Modeling infiltration in hysteretic soils

Abstract

Existing vertical infiltration models either assume a constant infilatration rate at the soil surface and a unique set of soil-water functional relationships (hysteresis is neglected), or use empirical expressions which disregard physical laws. In this article a method for analyzing vertical infiltration in hysteretic soils subject to the random variations of point rainfall in watersheds and a procedure for solving the resulting stochastic partial differential equation is presented. The effect of the time random variability in point rainfall produces a water content process in the upper soil layer which can be modeled as a shot noise process. The hysteretic loops resulting from the natural wetting and drying cycles generate a correlated random soil-water diffusivity process, D. The modeling problem reduces to the solution of the infiltration equation subject to a shot noise boundary condition and a colored noise soil-water diffusivity.
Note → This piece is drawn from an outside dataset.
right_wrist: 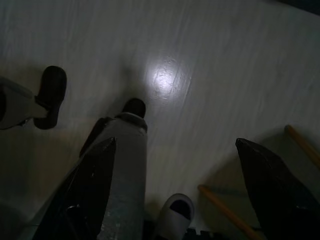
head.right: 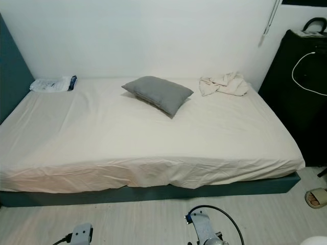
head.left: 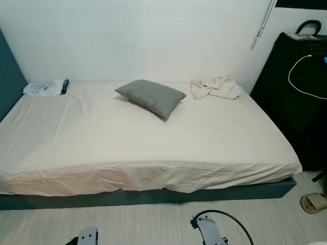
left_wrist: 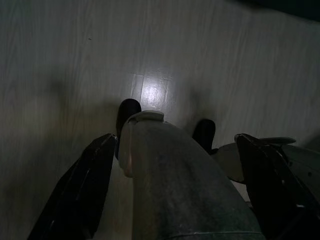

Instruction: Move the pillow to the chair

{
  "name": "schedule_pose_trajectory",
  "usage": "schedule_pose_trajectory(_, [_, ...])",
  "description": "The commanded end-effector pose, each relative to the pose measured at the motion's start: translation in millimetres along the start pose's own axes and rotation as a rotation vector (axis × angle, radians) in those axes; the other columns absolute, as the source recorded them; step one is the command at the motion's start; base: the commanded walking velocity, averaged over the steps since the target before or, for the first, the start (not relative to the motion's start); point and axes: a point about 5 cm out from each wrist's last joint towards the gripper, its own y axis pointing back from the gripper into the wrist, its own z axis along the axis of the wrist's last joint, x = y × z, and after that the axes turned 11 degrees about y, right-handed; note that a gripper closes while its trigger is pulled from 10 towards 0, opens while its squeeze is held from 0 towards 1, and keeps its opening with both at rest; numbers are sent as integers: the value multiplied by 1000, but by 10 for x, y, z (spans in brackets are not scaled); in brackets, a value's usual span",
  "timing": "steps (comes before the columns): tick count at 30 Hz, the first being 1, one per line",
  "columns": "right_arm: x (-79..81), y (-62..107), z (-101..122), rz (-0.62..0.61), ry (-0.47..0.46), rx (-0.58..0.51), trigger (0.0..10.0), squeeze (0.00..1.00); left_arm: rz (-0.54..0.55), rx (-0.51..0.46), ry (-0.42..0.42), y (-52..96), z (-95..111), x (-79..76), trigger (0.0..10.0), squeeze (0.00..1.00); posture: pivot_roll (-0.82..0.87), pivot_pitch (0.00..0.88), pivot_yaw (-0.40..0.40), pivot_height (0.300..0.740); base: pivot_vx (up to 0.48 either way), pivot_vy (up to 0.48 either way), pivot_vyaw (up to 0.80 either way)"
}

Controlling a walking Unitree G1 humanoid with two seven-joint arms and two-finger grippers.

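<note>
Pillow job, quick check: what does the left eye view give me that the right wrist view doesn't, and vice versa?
Left eye: the grey pillow on the bed, crumpled cloth near the wall. Right wrist: the right end effector, fingers open, hanging beside the robot's leg, with two wooden bars below. Shared: pale floor.

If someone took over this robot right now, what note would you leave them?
Left gripper: open, empty, hanging over the floor.
Right gripper: open, empty, also hanging low.
Pillow: grey, lying on the bed near the far wall, between a crumpled cloth and a plastic packet.
Done: nothing; pillow untouched.
Left: reach the pillow, grasp it, find the chair and set it there.
</note>
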Motion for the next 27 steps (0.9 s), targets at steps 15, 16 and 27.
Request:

A new semi-group solution of this evolution equation is obtained and expressions for sample functions, the mean and the variance of the water content in space and time are derived. A computational procedure for each of the components of the stochastic solution is presented, and suggestions for the reduction of the predicted variance are given. It is hoped that the present methodology will provide the modeler with a better tool to model infiltration in natural soils subject to the uncertainties associated with the rainfall regime and the hysteresis in the soil, and to encourage the use of physically based models for infiltration rather than empirical equations.